As data grows, the footprint of the hashtable within memory also grows. One can increase memory for the server; but eventually we will be constrained by cost & cache misses.

We can distribute data among multiple machines. Each machine will hold a shard based on some hashing strategy. Clients can communicate with the co-ordinator (load balancer). Co-ordinator will act as a middleware between clients and servers (shards).

Co-ordinator can use the following hash function while performing CRUD operations to find appropriate shard-server client should communicate with.

shard_server = hash(key)%n
  n: number of shard-servers configured

Each shard server will have a local hashtable backed by a persistent local storage.

As data grows; eventually shards will grow in size and we might have to add more shard servers to increase capacity.

But addition of a new server changes our earlier calculation to find the appropriate server. Hence; we will have to remap keys from existing shard-servers with each other as per new calculation. Remapping will be needed for nearly all keys. It is not cost effective and needs application downtime.

Proposed Solution:
We can look at Consistent hashing strategy to solve issues mentioned earlier. It says that whenever a hash table is resized (by adding a new/removing a server) and consistent hashing is used; only K/N keys need to be remapped as compared to traditional hashing where nearly all keys need to be remapped. K being the number of keys and N is the number of servers.

Consider a circular array called a ring. Let's say this ring has 360 places. We can place servers on this ring using the following hash function.

ring_position = hash(server_identifire)%360
server_identifier can be IP:PORT (A socket backed service listing for connections on each server) 
Here co-ordinator is going to use the same hash function to calculate ring_position for the requested keys by clients.

ring_position = hash(key)%360

We can look at the next server in the clockwise direction on the ring to identify which server client needs to communicate with.

Adding new server
Here; when we add a new server to the ring. Only keys from the next server in the clockwise direction need remapping to the new server.

Removing existing server
What happens when the server containing keys goes down? We can solve this problem by keeping copy of data on multiple servers. For each put request server can replicate that data to the next server in the clockwise direction. Now; if the server responsible for serving keys goes down; those can be found on the next server in the clockwise direction.

CAP theorem:
There are two strategies to implement replication.

Synchronous replication:
A write request will have to wait until data gets replicated to the successor and it is written to its own local storage as well as the primary server responsible for the key.
Asynchronous replication:
Response for the request shall be returned immediately once data is written on the local storage of the responsible server. If replication fails; after storing data on local storage and responsible server goes down then we have a data loss.

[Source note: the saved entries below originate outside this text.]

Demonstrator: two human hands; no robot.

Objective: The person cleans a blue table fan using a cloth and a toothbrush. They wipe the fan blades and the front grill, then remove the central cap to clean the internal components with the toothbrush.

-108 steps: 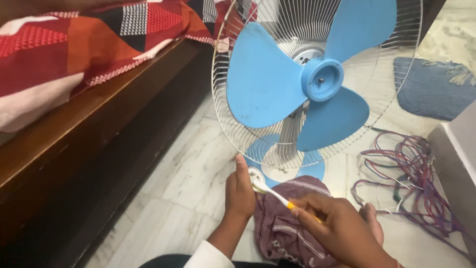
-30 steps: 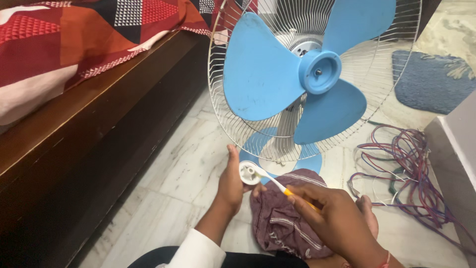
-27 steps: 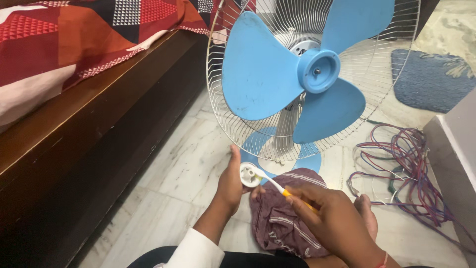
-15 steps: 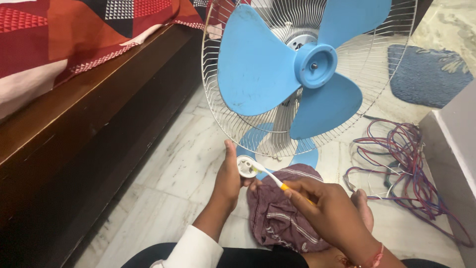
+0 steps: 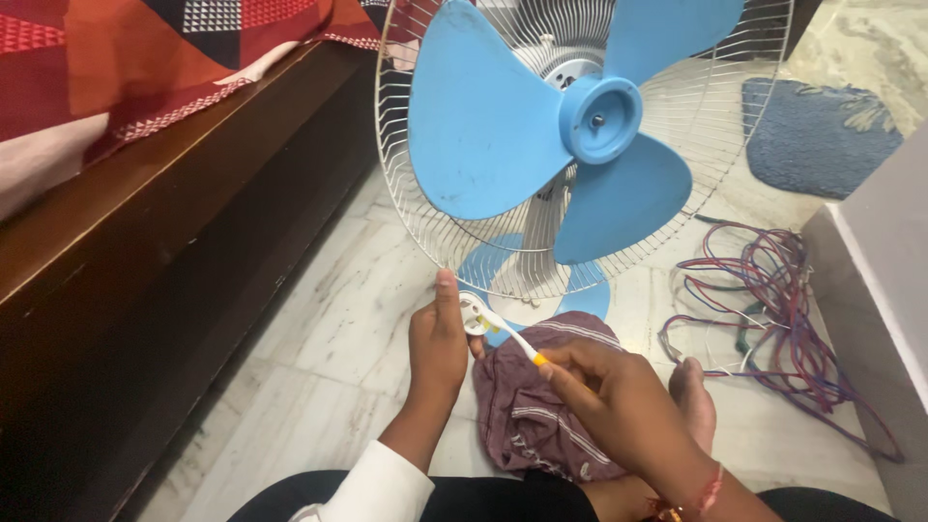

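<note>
My left hand (image 5: 437,340) grips a small round white plastic cap (image 5: 471,311), its hollow side turned toward me. A toothbrush (image 5: 510,337) with a white neck and yellow handle is pinched in my right hand (image 5: 607,400); its head rests inside the cap. Both hands hover just above a crumpled maroon cloth (image 5: 535,416) on the marble floor. Right behind them stands a table fan with three blue blades (image 5: 503,135), a white wire rear guard (image 5: 406,208) and a blue base (image 5: 592,300). The front guard is off.
A dark wooden bed frame (image 5: 164,251) with a red patterned blanket (image 5: 145,58) runs along the left. A tangle of red and blue wires (image 5: 773,300) lies at the right beside a grey wall edge (image 5: 875,280). A blue mat (image 5: 817,126) lies beyond. A bare foot (image 5: 692,401) rests near the cloth.
The brush head keeps working inside the cap with small strokes. Both hands have drifted slightly left and up in view as the camera shifted; the fan has not turned.
</note>
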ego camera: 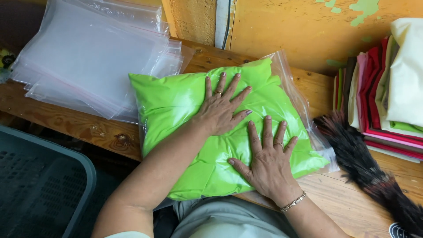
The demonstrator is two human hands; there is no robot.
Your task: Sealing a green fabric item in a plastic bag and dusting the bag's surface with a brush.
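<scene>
Two hands press flat on a green cushion [189, 128] sealed in a clear bag [293, 83], which lies on a wooden desk [335, 207] directly under the palms. The cushion's long axis runs from its upper-left corner down to its lower-right corner. The left hand [220, 108] rests on the cushion's upper middle, fingers spread and open; the right hand [266, 161] rests lower and nearer the person, equally splayed, gripping nothing. The bag's open mouth juts past the cushion toward the yellow wall [308, 31]. Left of the cushion lies a stack of empty bags [88, 53]; right of it, a feather duster [365, 167] and folded cloths [387, 88], both cut off by the frame. The cushion's near edge is hidden by the person's lap, and a dark crate [39, 185] sits below the desk.
</scene>
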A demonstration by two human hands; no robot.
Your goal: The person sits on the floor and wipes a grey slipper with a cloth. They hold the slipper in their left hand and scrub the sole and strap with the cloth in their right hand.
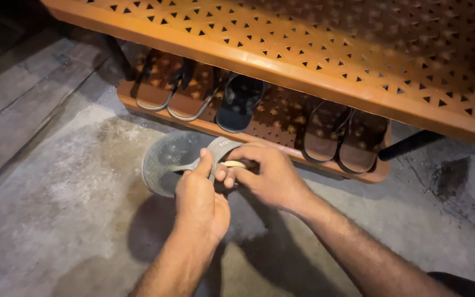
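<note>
The orange perforated shoe rack (pixel 281 69) carries, on its lower shelf, a brown sandal pair (pixel 178 88), a dark slipper (pixel 239 102) and another brown pair (pixel 341 135). In front of that shelf, above the concrete floor (pixel 56 209), the left hand (pixel 200 198) pinches the strap of a grey flip-flop (pixel 172 159) held on edge. The right hand (pixel 268 173) grips it too, fingers curled round the strap.
</note>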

Choosing over synchronous vs asynchronous replication comes down tradeoffs. Synchronous replication (read/write in quorum) guarantees consistency over availability compared to asynchronous replication.

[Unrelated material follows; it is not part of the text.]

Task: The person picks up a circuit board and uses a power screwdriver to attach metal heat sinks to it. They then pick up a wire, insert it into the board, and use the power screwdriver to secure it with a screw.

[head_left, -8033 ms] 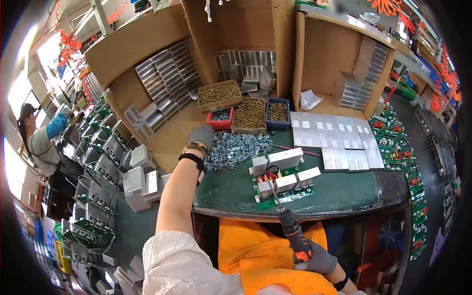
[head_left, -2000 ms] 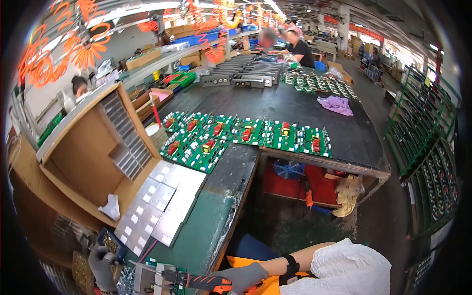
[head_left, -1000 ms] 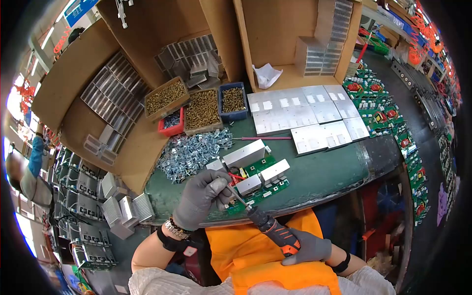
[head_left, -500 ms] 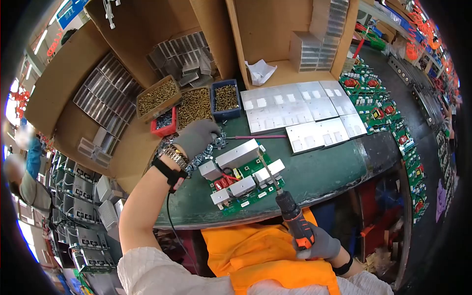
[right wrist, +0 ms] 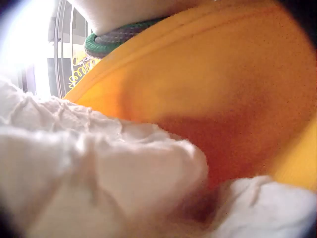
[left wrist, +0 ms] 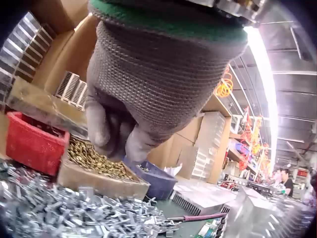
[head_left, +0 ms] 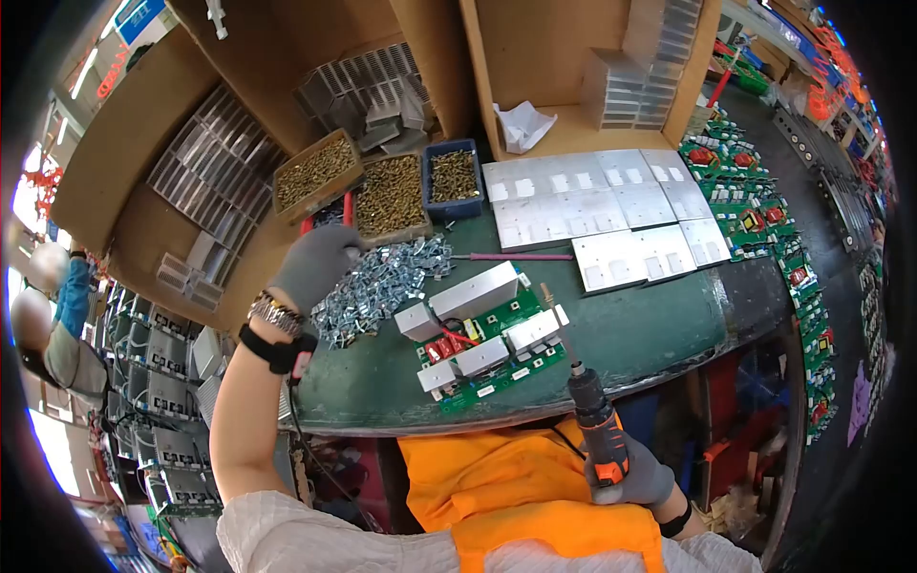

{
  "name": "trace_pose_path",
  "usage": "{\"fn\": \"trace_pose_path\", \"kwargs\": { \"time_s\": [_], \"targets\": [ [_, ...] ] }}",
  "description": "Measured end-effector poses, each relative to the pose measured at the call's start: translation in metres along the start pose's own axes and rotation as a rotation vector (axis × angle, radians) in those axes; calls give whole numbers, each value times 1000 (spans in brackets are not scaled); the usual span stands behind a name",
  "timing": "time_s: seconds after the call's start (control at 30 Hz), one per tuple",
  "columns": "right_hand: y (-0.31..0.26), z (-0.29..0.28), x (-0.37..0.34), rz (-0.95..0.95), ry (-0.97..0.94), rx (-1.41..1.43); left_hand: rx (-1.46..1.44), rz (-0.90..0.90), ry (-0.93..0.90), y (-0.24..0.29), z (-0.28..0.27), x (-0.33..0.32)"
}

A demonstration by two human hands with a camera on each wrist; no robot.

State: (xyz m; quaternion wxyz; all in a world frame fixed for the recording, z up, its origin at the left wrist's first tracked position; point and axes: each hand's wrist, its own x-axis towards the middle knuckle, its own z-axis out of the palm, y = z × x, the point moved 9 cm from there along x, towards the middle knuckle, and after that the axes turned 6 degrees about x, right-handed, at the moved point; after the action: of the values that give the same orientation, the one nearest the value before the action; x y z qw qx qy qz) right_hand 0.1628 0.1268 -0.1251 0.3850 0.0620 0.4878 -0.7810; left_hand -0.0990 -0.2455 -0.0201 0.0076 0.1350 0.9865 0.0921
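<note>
My gloved left hand (head_left: 320, 263) hovers over the left part of a heap of small metal clips (head_left: 382, 282), beside the red bin (head_left: 347, 212). In the left wrist view its fingers (left wrist: 101, 131) hang loosely curled downward, with no thing visible between them. My gloved right hand (head_left: 635, 477) grips an electric screwdriver (head_left: 597, 420), its long bit pointing up and away from me. The bit overlaps the right end of a green circuit board (head_left: 521, 374) with several aluminium heat sinks (head_left: 475, 291). In the right wrist view, orange apron cloth and white sleeve hide the hand.
Bins of brass-coloured screws (head_left: 392, 196) and a blue bin (head_left: 452, 181) stand behind the clips. Flat aluminium blocks (head_left: 554, 201) lie at right, with a thin purple-handled tool (head_left: 521, 256) before them. Cardboard boxes (head_left: 535, 72) stand behind; more boards (head_left: 745, 215) lie far right.
A second ago my left fingers were at the screwdriver's bit; the hand has gone to the clips, then left toward the red bin. The screwdriver has shifted right. Earlier, my head was turned right.
</note>
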Motion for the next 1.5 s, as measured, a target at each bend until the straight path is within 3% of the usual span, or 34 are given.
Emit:
{"fn": "trace_pose_path", "kwargs": {
  "time_s": [0.07, 0.17, 0.3, 0.47, 0.6, 0.73, 0.87, 0.93, 1.07, 1.23, 1.27, 1.33, 1.37, 1.43, 1.5],
  "targets": [
    [1, 0, 2, 24, 14, 48, -171, -186, 98, -31, -11, -33],
    [8, -3, 7, 27, -18, 50, -93, -229, 260, -69, -2, -83],
    [11, 3, 14, 31, -35, 17, -66, -320, 216, -84, 14, -130],
    [14, 14, 18, 49, -67, -7, -68, -335, 305, -99, 19, -136],
    [15, 22, 14, 88, -32, -66, -21, -369, 203, -94, 30, -112],
    [15, 21, 9, 1, -44, -138, 79, -453, 98, -94, 40, -100],
    [18, 16, 3, 25, -27, -192, 90, -349, 152, -89, 36, -95],
    [18, 16, 2, 33, -22, -189, 84, -404, 12, -99, 48, -92],
    [26, 10, -1, 34, -9, -259, 116, -370, 52, -105, 47, -85],
    [26, 11, -3, 23, -44, -198, 197, -444, -100, -107, 43, -79],
    [26, 10, -3, 32, -40, -174, 200, -452, -96, -98, 39, -81],
    [24, 7, -5, 32, -44, -209, 72, -547, 192, -72, 3, -87],
    [25, 5, -5, 34, -35, -237, 73, -545, 191, -53, -2, -89],
    [24, 6, -4, 82, -36, -309, -288, -279, 400, 9, -21, -95],
    [18, 12, -3, 126, -24, -375, -406, -232, 348, 65, -27, -101]
  ]
}}
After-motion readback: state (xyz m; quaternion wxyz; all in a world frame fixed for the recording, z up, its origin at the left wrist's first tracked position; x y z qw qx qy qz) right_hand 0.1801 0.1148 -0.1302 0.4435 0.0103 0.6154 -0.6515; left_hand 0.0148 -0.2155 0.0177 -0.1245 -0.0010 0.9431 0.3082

The CAP theorem states that it is impossible for a distributed system to provide all three of the following guarantees.

Consistency - All nodes see the same data at the same time. Read/Write in quorum.
Availability - A guarantee that every request receives a response.
Partition tolerance - The system continues to operate despite arbitrary message loss or failure of part of the system.

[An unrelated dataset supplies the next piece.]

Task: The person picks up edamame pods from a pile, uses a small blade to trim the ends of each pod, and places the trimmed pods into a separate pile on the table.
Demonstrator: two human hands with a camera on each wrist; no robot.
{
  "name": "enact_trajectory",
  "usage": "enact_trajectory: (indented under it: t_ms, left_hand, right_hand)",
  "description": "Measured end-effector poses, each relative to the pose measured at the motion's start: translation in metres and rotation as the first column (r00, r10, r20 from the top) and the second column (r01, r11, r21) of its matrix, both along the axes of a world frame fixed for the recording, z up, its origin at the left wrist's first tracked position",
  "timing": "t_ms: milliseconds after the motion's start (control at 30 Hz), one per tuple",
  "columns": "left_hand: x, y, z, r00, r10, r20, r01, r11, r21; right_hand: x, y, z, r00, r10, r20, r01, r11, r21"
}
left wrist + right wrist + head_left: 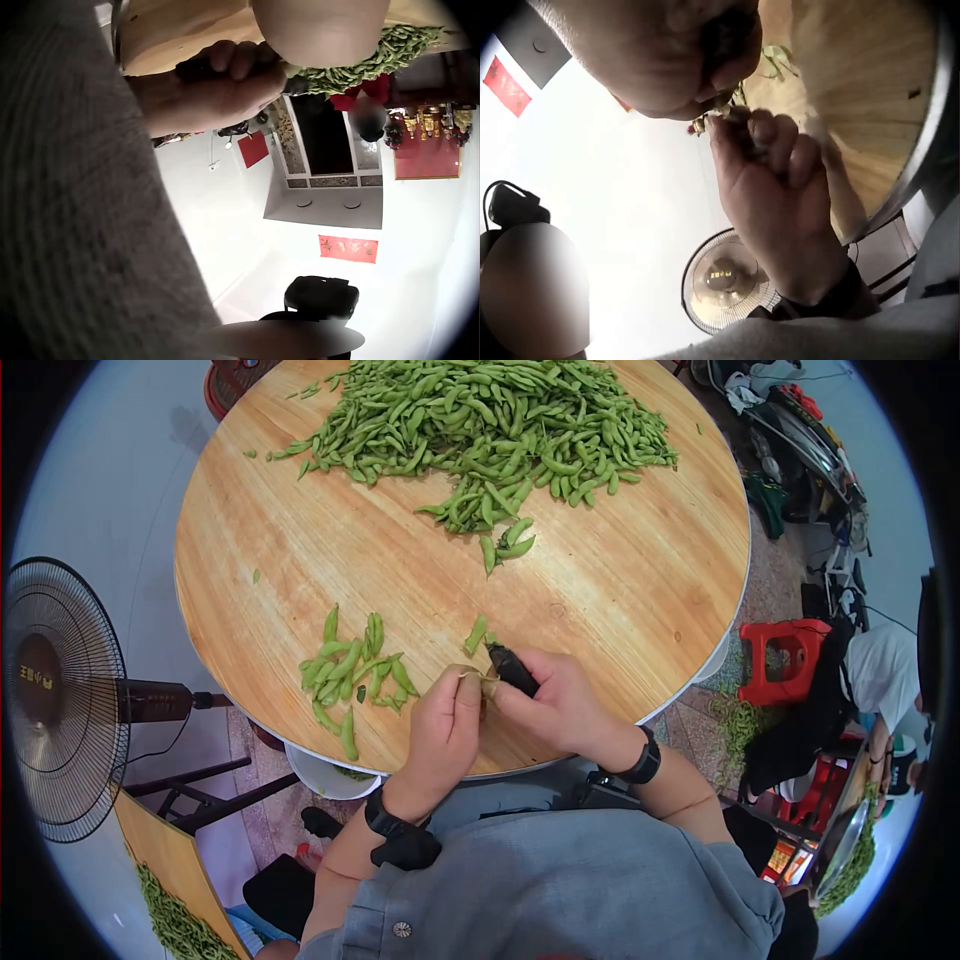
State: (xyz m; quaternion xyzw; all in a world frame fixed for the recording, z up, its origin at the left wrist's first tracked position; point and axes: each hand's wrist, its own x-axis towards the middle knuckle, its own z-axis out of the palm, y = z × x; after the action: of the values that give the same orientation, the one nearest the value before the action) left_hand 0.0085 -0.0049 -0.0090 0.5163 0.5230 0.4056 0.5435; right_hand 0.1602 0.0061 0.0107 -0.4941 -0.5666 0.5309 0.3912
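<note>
In the head view my left hand [445, 727] pinches one end of a thin stem [485, 680] between thumb and finger, close to the table's front edge. My right hand [562, 702] grips a black object [513, 670], its thumb at the stem's other side. Just beyond them lies a green pod [476, 634]. A small group of pods [345, 665] is left of the hands. The right wrist view has the left hand [776, 191] with curled fingers, fingertips beside the right hand [660, 56]. What the black object is, I cannot tell.
A large pile of pods [490, 420] covers the far part of the round wooden table [630, 580]. A fan [65, 690] stands at the left, a white bowl [325, 772] under the front edge, and a red stool [780, 660] at the right. Another person [885, 670] is far right.
</note>
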Motion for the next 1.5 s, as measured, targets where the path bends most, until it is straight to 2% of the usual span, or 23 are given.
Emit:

It would depend on the application which two sides of above it prefers. Availability + Partition tolerance allows a low latency response with eventual consistency.

Server design: (Hash node)
Server is responsible to maintain a hashtable for a particular shard. Once the server gets started it will register itself with the coordinator. It can uniquely identify itself using socket (IP:Port). It will also start a heartbeat thread responsible for telling coordinator it’s status and stats (eg. memory usage).

Server will maintain an in-memory hashtable. Hashtable can be created using a chaining based approach. An array will be initialized where each bucket (index) will have a chain associated with it.

 index = hash(key)%size
 // hash function should be uniformly distributed 
// index would be position in array

We can implement our own or can use standard uniform hashing algorithms like md5 (since cryptography related vulnerabilities is not the concern here)

(key, value) shall be appended to the chain for respective hash index bucket.

We can perform linear search over the chain for update/insert/search. We can also keep the chain in sorted manner to perform search in O(log n).

We also need to make sure that insert/search/deletes are thread safe. Hence each chain would be protected by a mutex. Enhancement would be to implement a read-writer lock to gain performance over exclusive locks.

The Initial phase for this service shall also be responsible for fetching keys which need a remap from the successor server before claiming healthy status. Also based on the replication strategy there can be more threads responsible for replicating key:val to successors.

API Specs:

Request (payload can be raw binary data as well)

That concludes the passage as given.